# Channel 4 now OMG



## Lou F ❁ (Feb 28, 2003)

OMG is anyone watching the Fake babies i actually feel ill it has made me feel all odd 
 
My opinion only dont want to offend anyone


----------



## CM01 (Jan 4, 2006)

Have just had to turn off... They look like babies but with no life in them, and seeing them puts me in a horrible place.  What a ghastly documentary


----------



## DizziSquirrel (Feb 15, 2005)

Sounds dreadfull - ((hugs)) to all

~Dizzi~


----------



## Dee Jay (Jan 10, 2005)

how very bizarre, I thought I'd watch it, but it just seems to be totally off the wall, anyone else think the same?

lol
Deborah
xxx


----------



## ♥ Sarah ♥ (Jan 5, 2005)

Sounds horrid girls..... the world's gone mad  

You were brave to watch it for the time you did!

xx


----------



## Lou F ❁ (Feb 28, 2003)

like a ruddy bouncing ball     pure madness.
DH has gone to bed he wont watch it anymore but i just cant turn it off   but i need too as it is freaking me out abit


----------



## DizziSquirrel (Feb 15, 2005)

Lou what the heck is this about!

Switch it off if its making you feel bad


----------



## Lou F ❁ (Feb 28, 2003)

Its about ladies who have dolls made to look very lifelike and take them out for walks and pay £1000's for them and clothes. 
It's carcrash tv and sick but i cant turn it off


----------



## DizziSquirrel (Feb 15, 2005)

OMG! do these ladies have IF or physciatic problems!


----------



## mummyclaire (Sep 17, 2007)

Have u seen one that just been bought in America.. Chucky lookalike!!!!


----------



## Lou F ❁ (Feb 28, 2003)

the latter for sure !!!
one ladies is having one done to look like her grandson who lives abroad !!!!

lol    at chucky am sorry but that lady needs help


----------



## mummyclaire (Sep 17, 2007)

It's abit freaky..

I'd ask for my money back as well.


----------



## Lou F ❁ (Feb 28, 2003)

It's eye lashes look like they are glued on !!! well i wouldnt be buying one in the 1st place but deffo refund wud be asked for !

Poor grandma but please   OMG the car seat     to much


i think she telling porkies and dropped it herself or was trying to make it sodding crawl !!!


----------



## Martine ჱܓ (Apr 22, 2004)

OMG!!!!!!! what is the world coming to.


----------



## msjulie (Nov 24, 2007)

I know we all want babies but this is just soooo far fetched..

Julie.x


----------



## Lou F ❁ (Feb 28, 2003)

Am sorry but i think the artist lady needs some help aswell !!!


----------



## Lou F ❁ (Feb 28, 2003)

She wants to email her Grandson OMG he will have nightmares poor lamb !!


----------



## ♥JJ1♥ (Feb 11, 2006)

we've been chatting about it on another thread as well!!

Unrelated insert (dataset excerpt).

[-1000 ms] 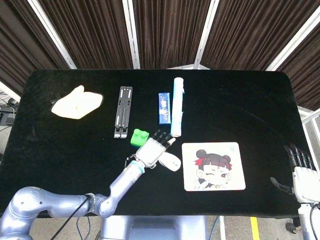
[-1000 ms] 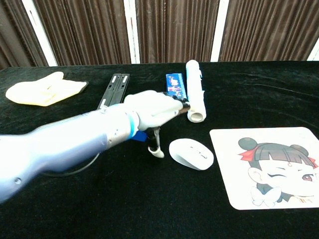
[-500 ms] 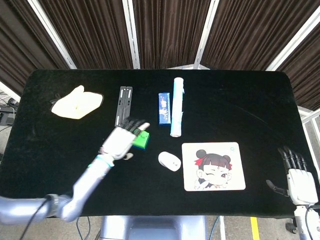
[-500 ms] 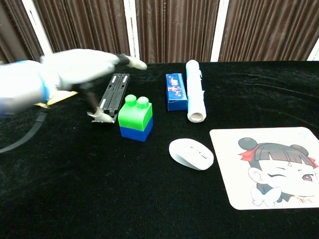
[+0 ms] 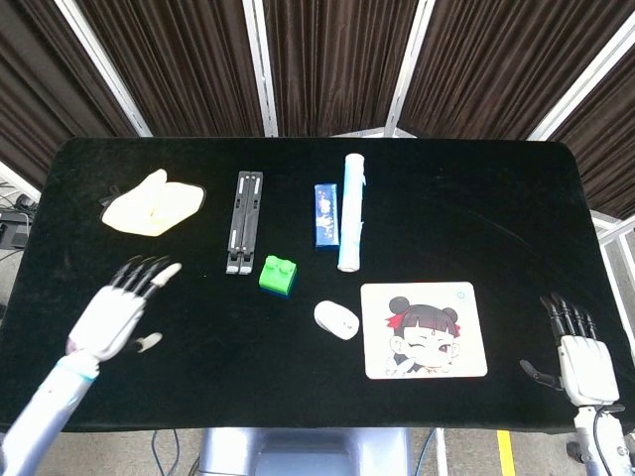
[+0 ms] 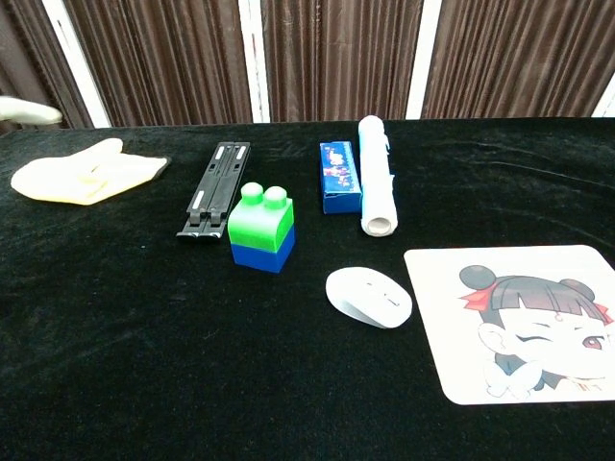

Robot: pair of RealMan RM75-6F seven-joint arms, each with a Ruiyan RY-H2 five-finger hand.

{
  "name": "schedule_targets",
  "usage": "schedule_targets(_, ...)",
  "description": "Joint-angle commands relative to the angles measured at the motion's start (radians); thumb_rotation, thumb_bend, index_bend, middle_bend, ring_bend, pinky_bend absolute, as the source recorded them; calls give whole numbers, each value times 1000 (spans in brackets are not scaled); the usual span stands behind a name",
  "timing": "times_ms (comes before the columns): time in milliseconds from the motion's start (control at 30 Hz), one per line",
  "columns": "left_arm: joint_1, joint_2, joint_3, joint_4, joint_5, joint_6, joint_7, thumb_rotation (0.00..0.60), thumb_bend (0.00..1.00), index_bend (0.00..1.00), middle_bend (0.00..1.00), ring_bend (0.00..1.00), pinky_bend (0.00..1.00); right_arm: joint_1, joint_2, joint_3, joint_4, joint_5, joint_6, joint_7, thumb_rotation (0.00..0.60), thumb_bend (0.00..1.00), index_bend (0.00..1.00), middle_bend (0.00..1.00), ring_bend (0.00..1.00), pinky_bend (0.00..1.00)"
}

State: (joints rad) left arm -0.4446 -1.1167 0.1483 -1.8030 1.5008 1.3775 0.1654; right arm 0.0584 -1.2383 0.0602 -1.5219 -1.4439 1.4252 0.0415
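A wide bare stretch of the black table (image 5: pixel 476 198) is seen on the right, up to its far and right edges. The left hand (image 5: pixel 121 309) is held over the table's left front — fingers spread, nothing grasped or touched. The green-and-blue block (image 5: pixel 278 275) stands well apart from it, just beside the black folded stand (image 5: pixel 244 222) and near the white mouse (image 5: pixel 336 319). The right hand (image 5: pixel 577 349) is held off the table's right front corner, fingers extended, empty.

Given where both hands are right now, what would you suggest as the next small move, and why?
Probably bring the left hand back toward the green-and-blue toy brick. That hand hovers open over the front-left of the black table, holding nothing; the brick stands nearest it among the central things, beside the folded black stand. The right hand sits open past the table's right edge.
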Motion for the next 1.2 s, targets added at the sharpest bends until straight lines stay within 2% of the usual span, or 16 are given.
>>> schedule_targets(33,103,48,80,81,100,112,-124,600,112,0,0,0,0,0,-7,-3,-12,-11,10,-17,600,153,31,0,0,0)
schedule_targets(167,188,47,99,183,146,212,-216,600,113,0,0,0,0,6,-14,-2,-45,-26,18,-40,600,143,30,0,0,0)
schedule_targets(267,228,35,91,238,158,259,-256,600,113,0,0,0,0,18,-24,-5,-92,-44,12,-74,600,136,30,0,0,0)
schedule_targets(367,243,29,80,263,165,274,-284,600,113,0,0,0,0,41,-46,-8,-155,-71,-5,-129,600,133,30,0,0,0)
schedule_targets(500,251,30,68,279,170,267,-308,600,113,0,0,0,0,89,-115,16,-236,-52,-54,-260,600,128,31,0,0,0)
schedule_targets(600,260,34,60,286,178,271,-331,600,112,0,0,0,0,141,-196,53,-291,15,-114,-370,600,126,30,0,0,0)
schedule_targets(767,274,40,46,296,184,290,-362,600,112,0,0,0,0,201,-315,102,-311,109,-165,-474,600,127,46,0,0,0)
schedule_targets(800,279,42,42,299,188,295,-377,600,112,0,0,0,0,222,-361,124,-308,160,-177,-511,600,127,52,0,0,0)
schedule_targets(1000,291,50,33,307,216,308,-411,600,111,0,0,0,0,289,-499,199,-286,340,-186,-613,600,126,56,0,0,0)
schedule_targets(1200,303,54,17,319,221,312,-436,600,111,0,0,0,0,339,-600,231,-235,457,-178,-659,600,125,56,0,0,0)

http://www.fertilityfriends.co.uk/forum/index.php?topic=123904.0

At least the child has sense 'It's a doll grandma'!!


----------



## reikilisa (Jun 14, 2005)

OMG!!!!!!!!!! The world has gone MAD


----------



## MrsRedcap (Jan 6, 2006)

Is it getting repeated on E4 or anything?


----------



## Lou F ❁ (Feb 28, 2003)

I know she misses her grandson but i think he got it right numbnuts     and he only a totty god knows what her daughter thinks about it  

Just makes alot of people look very very sad


----------



## reikilisa (Jun 14, 2005)

Its starting again on channel 4 + 1 - god i can't watch it again i don't want to go to sleep now...........they gave me nightmares!!!!!


----------



## Lou F ❁ (Feb 28, 2003)

E4+1 now Vicky be aware it not good viewing   well it is but way toooooooooo weird


----------



## butterflykisses (Oct 28, 2007)

hi
i've just watched it it was very freaky and so were them that were buying them.it should be on ch4plus an hour.
                                    marie


----------



## Lou F ❁ (Feb 28, 2003)

well bed time for me hope i dont dream about them ;( well it would be nightmareish


----------



## suitcase of dreams (Oct 7, 2007)

truly weird and really rather sad....hope you don't have nightmares everyone!


----------



## MrsRedcap (Jan 6, 2006)

Watching it now!


----------



## Ceri. (Sep 6, 2004)

OH - MY - GOD!!!!!!!!!!!!!!!!

Am still in a state of disbelief


----------



## MrsRedcap (Jan 6, 2006)

Fruit loop city!!!


----------



## keemjay (Jan 19, 2004)

i just had to hop on here - knew someone would have started a thread 
that was the weirdest hr of tv i've watched in a long time..i felt so desperately sad for the lady who'd lost her grandson but i think she's lost it a bit. ok maybe have the baby made to help you come to terms with the loss..but starting to pretend its real is not normal...
As for the one who went to the US, clearly she's got some sort of OCD about cleanliness..all that stuff about them never getting dirty, and washing the pram wheels  Its like she's never grown up, just playing babies but on a grander scale..WHAT was that outfit she bought at Harrods, and the PRICE  her poor husband 
I feel sort of sick and sad at the same time
anyone know how much they cost..NOT cos i want one i hasten to add, just interested 

kj x


----------



## Ceri. (Sep 6, 2004)

Just one thing thats puzzling me! ......

The one that went to America who bought roberto cavelli gear for the 'baby' (posh spices designer) ... Money written all over her, but why was she driving a ford focus!?  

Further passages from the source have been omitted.